An Exploration of Lyft's Self Driving Car Dataset
The goal of this report is to introduce the reader to the Lyft self-driving car dataset, and empower them with enough knowledge to start training a model.
Created on January 8|Last edited on August 15
Comment
The Goal Of This Article On The Lyft Dataset
The goal of this report is to introduce the reader to the Lyft self-driving car dataset, and empower them with enough knowledge to start training a model.
Table Of Contents
Reproducing This AnalysisThe Lyft DatasetThe GoalThe 9 Classes In The Lyft DatasetThe Lyft DatasetLet's Dig A Little DeepLyft SDK's Data Visualization MethodsThe U-Net ModelThe Insights and Next StepsKey Insights
Reproducing This Analysis
Here are some links you might find useful as you start to explore the Lyft self-driving car dataset.
The Lyft Dataset
The Lyft dataset is composed of raw sensor camera and LiDAR inputs as perceived by a fleet of multiple, high-end, autonomous vehicles in a bounded geographic area. The dataset also includes high-quality, human-labeled 3D bounding boxes of traffic agents, and an underlying HD spatial semantic map.

The Goal
The goal's to predict the bounding volumes and classes of all of the objects in a given scene in the test dataset.
For example, for the sample_token 97ce3ab08ccbc0baae0267cbf8d4da947e1f11ae1dbcb80c3f4408784cd9170c, we might predict the presence of a car (with confidence 1.0) and a bus (with confidence 0.5). The prediction would look like this with all predicted objects on the same line.:
97ce3ab08ccbc0baae0267cbf8d4da947e1f11ae1dbcb80c3f4408784cd9170c,1.0 2742.152625996093 673.1631800662494 -18.6561112411676 1.834 4.609 1.648 2.619835541569646 car 0.5 2728.9634555684484 657.8296521874645 -18.54676216218047 1.799 4.348 1.728 -0.5425527100619654 bus
Note that confidence values are inserted prior to center_x center_y center_z width length height yaw class_name.

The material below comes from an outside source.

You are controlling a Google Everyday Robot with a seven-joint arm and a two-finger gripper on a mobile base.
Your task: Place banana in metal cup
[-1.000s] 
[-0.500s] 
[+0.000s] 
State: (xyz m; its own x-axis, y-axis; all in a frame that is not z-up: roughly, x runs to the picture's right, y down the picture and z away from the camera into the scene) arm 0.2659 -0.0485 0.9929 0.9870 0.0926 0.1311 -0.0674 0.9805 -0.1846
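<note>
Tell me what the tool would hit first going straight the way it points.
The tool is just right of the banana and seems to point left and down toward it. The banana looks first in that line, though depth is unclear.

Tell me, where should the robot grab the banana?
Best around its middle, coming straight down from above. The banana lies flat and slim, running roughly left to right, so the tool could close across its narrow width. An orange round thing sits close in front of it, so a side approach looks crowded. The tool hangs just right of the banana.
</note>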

The 9 Classes In The Lyft Dataset
Lyft has 9 classes of objects in the dataset:
- bus
- bicycle
- emergency_vehicle
- truck
- car
- motorcycle
- animal
- pedestrian, and
- other_vehicle.
As we can see below, car is the most dominant class. This means our models will have to be able to handle imbalanced classes and get really good at detecting things like pedestrians and motorcycles with a smaller amount of data.

The Lyft Dataset
The data contains many interlocking tables and formats - image and lidar files, bounding box annotations, and JSON files
There are 55,000 human-labeled 3D annotated frames of traffic agents. In addition the data set contains bitstreams from 7 cameras and 3 lidar sensors, and an HD spatial semantic map with 4,000 lane segments, 197 crosswalks, 60 stop signs, 54 parking zones, eight speed bumps, and 11 speed humps.
1. Image and Lidar files
The images and lidar files all correspond to a sample in sample_data.json, and the sample_token from sample_data.json is the primary identifier used for the train and test samples.

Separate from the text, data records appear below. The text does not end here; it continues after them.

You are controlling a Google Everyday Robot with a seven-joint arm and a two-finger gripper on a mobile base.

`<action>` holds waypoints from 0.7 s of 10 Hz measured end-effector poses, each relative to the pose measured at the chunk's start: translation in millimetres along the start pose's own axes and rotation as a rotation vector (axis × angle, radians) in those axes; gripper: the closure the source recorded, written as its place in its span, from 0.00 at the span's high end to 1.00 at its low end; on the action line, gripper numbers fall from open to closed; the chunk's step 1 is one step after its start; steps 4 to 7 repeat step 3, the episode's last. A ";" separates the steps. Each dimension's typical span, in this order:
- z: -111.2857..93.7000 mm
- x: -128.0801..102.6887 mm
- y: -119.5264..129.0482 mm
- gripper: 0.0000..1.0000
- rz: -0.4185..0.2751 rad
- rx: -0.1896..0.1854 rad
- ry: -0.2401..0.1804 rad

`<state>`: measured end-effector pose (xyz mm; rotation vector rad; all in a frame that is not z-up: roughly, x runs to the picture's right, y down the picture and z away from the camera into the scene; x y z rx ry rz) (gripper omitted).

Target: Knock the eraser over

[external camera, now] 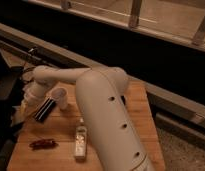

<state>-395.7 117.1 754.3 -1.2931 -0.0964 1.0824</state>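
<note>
The eraser (44, 110), a black block with thin white stripes, stands tilted on the wooden table (136, 115) at the left, leaning toward a white paper cup (61, 98). My gripper (33, 105) is at the end of the white arm (103, 115), right beside the eraser on its left and touching or nearly touching it. The arm's wrist hides part of the gripper.
A white bottle (81, 141) lies on its side near the table's front middle. A dark red flat object (42, 144) lies at the front left. Dark equipment (7, 95) stands off the table's left edge. A dark rail runs behind the table.
</note>
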 end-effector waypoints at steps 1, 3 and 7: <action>-11.8 1.5 1.3 0.00 0.005 0.020 -0.020; -50.1 12.9 -6.2 0.07 0.029 0.080 -0.064; -50.1 12.9 -6.2 0.07 0.029 0.080 -0.064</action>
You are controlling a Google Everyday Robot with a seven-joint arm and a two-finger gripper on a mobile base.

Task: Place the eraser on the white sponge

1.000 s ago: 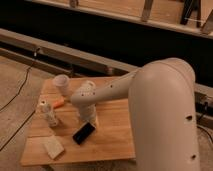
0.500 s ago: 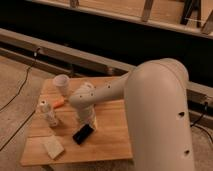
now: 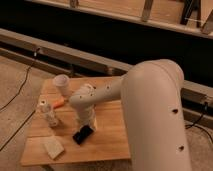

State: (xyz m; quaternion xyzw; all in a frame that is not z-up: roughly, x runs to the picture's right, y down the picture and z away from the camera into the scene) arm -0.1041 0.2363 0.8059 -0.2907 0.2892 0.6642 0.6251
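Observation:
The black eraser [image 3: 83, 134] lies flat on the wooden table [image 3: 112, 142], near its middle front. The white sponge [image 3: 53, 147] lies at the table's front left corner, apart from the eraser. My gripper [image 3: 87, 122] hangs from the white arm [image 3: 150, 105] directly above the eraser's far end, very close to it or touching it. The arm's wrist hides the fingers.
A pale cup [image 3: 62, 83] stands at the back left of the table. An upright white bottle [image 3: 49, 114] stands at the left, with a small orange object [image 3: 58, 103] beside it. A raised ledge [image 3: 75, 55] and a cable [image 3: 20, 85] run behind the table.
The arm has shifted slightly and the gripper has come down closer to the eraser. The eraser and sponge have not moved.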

2. Bounding Box Annotations
The annotations in train.csv are in the following format: center_x center_y center_z width length height yaw class_name
- center_x, center_y and center_z are the world coordinates of the center of the 3D bounding volume.
- width, length and height are the dimensions of the volume.
- yaw is the angle of the volume around the z axis (where y is forward/back, x is left/right, and z is up/down - making 'yaw' the direction the front of the vehicle / bounding box is pointing at while on the ground).
- class_name is the type of object contained by the bounding volume.
3. JSON files
In addition to image files and bounding box data, the train and test sets also come with the following JSON files:
- scene - 25-45 seconds snippet of a car's journey.
- sample - An annotated snapshot of a scene at a particular timestamp.
- sample_data - Data collected from a particular sensor.
- sample_annotation - An annotated instance of an object within our interest.
- instance - Enumeration of all object instance we observed.
- category - Taxonomy of object categories (e.g. vehicle, human).
- attribute - Property of an instance that can change while the category remains the same.
- visibility - (currently not used)
- sensor - A specific sensor type.
- calibrated sensor - Definition of a particular sensor as calibrated on a particular vehicle.
- ego_pose - Ego vehicle poses at a particular timestamp.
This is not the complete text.